From the data below, set down exactly the lines between the one holding "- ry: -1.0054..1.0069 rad" and the one holding "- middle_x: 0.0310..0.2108", inclusive, and no others.

BEGIN Information supplied

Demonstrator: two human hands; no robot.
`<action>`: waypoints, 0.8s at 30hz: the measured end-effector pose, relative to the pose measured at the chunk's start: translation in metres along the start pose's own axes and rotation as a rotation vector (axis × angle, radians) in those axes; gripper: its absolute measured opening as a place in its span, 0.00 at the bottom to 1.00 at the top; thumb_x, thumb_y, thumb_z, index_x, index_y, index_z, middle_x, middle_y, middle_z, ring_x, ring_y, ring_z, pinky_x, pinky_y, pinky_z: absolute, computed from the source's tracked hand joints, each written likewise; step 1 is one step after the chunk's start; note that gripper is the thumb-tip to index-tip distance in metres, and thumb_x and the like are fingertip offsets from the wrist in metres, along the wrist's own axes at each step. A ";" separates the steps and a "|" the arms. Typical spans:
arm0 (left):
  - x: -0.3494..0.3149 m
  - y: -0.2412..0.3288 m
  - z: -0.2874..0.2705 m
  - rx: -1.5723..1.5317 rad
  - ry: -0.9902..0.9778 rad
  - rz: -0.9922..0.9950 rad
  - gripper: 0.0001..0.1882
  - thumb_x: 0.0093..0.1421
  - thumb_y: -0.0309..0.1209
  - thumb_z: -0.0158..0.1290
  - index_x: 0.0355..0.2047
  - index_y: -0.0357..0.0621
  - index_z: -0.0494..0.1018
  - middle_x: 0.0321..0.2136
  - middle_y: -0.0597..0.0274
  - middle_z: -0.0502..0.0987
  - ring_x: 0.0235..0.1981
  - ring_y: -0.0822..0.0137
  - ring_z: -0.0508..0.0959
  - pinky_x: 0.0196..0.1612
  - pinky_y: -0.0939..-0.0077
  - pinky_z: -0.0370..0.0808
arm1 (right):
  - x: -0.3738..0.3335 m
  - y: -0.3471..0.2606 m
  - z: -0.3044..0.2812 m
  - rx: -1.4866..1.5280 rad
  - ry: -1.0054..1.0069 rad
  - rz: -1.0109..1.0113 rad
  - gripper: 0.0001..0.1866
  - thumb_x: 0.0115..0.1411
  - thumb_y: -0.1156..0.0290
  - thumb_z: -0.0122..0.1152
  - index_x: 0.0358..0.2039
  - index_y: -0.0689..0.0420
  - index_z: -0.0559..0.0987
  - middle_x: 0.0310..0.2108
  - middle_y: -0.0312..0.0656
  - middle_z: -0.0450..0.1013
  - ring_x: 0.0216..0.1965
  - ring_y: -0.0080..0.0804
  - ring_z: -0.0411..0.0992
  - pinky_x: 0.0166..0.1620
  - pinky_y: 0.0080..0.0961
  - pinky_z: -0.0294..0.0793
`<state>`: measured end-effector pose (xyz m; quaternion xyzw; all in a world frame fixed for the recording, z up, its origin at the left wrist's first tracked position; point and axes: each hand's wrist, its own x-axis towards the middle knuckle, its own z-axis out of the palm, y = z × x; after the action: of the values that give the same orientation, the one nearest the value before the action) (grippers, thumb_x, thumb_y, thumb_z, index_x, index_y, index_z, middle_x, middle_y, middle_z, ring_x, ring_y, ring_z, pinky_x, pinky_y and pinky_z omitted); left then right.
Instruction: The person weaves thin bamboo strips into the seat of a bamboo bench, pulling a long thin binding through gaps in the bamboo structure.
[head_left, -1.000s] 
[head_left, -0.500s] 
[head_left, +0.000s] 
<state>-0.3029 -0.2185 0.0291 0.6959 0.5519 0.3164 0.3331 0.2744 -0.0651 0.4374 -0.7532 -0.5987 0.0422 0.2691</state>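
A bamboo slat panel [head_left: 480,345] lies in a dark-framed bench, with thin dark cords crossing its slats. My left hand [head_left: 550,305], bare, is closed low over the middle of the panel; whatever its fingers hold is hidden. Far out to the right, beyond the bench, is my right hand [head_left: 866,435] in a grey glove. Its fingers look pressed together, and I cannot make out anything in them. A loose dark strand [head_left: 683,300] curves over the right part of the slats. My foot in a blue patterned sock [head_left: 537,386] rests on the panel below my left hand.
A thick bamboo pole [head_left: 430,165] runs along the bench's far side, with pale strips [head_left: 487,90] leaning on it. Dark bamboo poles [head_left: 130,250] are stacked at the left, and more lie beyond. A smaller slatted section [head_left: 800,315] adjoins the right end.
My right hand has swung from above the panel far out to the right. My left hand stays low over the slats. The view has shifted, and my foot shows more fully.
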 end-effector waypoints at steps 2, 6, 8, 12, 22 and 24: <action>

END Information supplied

## Response area
  - ry: -1.0054..1.0069 rad
  - rz: -1.0109..1.0113 rad
  - gripper: 0.0001..0.1866
  - thumb_x: 0.0115..0.1411
  - thumb_y: -0.1156..0.0290
  - thumb_z: -0.0122..0.1152
  - index_x: 0.0358..0.2039
  - index_y: -0.0689..0.0420
  - index_z: -0.0559..0.0987
  - middle_x: 0.0310..0.2108

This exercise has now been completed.